**Exercise prompt**
Everything in the data below is left aside except the lines from the one containing "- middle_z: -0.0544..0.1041" through the one containing "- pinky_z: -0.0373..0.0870"; repeat those exactly.

#### Dataset section

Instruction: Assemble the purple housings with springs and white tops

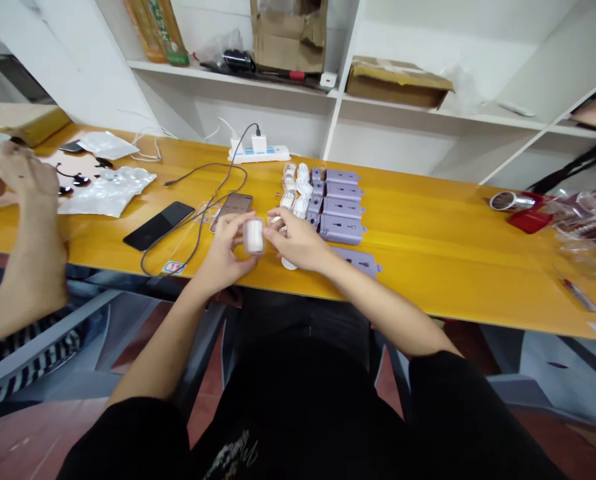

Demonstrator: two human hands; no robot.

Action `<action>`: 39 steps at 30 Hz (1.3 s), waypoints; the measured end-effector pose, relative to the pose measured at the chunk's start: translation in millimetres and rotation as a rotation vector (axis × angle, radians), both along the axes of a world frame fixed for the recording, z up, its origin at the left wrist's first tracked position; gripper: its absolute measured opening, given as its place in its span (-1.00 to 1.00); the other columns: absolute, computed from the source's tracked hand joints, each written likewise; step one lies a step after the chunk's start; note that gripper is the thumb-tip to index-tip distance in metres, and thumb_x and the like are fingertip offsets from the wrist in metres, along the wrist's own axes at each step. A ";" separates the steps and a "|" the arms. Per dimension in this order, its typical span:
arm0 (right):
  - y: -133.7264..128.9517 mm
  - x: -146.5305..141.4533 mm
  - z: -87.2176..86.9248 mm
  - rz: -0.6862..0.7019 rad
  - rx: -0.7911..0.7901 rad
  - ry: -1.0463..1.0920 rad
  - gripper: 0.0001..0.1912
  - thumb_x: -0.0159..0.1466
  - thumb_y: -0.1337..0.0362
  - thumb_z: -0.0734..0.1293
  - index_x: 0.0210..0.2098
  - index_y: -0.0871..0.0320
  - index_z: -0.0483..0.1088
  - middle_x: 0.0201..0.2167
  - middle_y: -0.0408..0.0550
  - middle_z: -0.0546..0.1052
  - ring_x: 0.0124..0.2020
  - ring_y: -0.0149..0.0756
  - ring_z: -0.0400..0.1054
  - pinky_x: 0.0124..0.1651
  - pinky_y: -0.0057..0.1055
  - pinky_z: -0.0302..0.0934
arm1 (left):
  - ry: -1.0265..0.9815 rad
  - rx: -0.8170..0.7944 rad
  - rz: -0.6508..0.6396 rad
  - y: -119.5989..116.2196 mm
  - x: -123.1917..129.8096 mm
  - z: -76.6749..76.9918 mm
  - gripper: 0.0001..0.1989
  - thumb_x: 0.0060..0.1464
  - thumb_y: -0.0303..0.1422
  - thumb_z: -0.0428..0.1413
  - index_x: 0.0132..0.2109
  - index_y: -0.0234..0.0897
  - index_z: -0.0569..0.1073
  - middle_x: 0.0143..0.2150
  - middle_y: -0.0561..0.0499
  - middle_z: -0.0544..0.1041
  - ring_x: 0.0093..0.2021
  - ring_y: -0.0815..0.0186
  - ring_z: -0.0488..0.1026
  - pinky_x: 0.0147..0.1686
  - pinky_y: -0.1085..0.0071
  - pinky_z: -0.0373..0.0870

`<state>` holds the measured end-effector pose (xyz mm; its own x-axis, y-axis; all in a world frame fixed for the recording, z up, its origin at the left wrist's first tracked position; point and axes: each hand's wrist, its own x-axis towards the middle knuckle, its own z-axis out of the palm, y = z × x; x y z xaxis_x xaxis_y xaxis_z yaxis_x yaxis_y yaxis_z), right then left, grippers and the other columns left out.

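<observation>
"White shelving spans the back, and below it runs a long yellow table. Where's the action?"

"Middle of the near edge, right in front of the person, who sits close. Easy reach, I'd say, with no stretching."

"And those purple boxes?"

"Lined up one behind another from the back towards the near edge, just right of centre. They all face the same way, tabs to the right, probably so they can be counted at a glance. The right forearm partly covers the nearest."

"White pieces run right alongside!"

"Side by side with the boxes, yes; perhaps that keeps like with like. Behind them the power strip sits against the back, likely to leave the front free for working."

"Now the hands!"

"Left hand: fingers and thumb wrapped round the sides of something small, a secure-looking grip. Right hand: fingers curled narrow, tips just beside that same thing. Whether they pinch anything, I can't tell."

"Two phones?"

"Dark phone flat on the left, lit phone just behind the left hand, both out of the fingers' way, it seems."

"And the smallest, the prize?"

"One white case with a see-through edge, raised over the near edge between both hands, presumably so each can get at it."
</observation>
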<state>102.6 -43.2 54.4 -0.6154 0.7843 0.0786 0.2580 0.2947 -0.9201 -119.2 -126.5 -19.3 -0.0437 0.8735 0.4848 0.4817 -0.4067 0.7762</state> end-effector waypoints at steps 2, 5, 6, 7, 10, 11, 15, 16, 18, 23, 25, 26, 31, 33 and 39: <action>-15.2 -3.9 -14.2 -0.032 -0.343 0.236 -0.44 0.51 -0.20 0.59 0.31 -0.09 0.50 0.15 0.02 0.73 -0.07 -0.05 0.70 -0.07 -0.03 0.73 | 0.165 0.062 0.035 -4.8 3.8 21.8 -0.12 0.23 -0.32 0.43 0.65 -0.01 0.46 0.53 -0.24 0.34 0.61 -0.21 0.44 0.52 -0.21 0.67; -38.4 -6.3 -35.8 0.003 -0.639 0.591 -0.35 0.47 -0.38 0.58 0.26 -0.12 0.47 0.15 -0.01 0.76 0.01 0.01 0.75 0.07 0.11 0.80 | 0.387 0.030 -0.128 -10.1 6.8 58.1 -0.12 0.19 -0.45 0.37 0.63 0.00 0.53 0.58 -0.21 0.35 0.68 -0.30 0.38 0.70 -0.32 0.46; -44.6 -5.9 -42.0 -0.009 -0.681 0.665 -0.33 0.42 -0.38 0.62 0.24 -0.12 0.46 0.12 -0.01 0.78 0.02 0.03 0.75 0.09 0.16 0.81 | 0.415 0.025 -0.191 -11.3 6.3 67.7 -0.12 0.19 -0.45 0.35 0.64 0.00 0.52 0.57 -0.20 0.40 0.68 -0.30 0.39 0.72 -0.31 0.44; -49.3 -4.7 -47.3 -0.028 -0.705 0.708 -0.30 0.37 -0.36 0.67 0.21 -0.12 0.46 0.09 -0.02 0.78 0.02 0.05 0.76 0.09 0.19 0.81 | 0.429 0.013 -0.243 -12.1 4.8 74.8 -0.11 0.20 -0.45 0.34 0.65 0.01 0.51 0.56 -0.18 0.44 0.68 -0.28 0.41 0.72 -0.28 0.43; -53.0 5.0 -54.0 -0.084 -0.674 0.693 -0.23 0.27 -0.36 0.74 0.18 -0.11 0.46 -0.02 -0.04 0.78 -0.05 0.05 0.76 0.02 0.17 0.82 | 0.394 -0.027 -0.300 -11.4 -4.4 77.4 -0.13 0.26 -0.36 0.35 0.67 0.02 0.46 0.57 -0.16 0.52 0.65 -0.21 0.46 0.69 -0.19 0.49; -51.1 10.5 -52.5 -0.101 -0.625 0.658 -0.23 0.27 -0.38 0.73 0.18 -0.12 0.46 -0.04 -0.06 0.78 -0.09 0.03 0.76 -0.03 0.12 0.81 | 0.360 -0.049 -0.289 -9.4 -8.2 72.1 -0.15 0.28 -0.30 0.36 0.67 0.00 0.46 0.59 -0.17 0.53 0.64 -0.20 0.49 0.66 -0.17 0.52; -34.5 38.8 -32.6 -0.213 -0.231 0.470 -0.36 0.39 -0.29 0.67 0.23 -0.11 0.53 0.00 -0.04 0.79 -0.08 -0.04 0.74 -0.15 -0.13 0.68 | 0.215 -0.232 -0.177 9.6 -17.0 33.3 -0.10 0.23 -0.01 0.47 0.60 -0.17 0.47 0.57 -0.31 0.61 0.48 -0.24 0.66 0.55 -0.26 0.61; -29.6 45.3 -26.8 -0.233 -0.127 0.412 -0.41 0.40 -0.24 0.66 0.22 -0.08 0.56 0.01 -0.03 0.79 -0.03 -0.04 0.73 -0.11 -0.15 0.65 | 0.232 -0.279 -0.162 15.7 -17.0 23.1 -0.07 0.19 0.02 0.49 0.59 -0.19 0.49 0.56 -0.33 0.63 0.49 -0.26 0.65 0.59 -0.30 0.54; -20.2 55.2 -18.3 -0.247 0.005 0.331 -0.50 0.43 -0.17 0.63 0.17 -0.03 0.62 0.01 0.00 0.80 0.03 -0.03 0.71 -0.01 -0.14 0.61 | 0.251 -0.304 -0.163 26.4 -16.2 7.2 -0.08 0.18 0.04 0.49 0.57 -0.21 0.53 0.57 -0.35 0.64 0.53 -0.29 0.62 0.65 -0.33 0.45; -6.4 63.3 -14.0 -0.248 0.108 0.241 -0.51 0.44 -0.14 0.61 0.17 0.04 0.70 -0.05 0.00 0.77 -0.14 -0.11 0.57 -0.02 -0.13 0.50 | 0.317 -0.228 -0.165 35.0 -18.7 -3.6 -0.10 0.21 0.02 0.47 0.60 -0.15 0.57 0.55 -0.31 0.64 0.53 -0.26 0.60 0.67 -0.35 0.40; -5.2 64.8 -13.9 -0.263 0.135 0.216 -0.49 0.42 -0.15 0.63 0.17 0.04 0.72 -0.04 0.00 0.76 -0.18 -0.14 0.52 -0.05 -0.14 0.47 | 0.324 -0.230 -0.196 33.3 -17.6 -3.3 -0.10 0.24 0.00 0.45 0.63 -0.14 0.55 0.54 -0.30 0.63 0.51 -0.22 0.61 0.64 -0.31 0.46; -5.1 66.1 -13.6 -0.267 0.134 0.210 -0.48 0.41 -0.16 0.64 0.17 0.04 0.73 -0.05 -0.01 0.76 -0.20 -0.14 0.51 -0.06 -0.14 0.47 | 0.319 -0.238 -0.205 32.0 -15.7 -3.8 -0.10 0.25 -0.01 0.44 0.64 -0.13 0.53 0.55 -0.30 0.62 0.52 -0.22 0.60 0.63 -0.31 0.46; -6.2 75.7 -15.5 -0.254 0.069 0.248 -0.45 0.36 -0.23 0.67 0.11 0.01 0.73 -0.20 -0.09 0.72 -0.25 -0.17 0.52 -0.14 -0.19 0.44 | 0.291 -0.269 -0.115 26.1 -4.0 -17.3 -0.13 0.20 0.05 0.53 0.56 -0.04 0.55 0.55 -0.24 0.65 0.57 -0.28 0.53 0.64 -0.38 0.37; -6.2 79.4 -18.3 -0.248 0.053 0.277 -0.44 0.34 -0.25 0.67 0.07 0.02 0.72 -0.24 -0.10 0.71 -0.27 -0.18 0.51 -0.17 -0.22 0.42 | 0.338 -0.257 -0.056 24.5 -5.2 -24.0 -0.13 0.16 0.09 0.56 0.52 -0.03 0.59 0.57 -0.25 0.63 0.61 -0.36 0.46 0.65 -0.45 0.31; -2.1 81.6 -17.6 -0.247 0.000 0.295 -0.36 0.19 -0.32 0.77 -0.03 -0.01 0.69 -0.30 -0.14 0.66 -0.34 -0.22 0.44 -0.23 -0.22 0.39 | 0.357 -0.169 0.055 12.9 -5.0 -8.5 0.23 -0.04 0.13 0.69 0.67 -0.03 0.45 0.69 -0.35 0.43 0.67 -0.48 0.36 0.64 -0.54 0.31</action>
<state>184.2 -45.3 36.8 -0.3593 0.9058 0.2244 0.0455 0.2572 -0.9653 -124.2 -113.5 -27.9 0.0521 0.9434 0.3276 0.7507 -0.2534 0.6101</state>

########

**Task solution**
  - middle_z: -0.0544..0.1041
  - ring_x: 0.0093..0.2021
  - ring_y: -0.0815..0.0186
  - ring_z: -0.0488..0.1026
  - pinky_x: 0.0147..0.1686
  - pinky_y: -0.1085..0.0071
  - pinky_z: -0.0373..0.0870

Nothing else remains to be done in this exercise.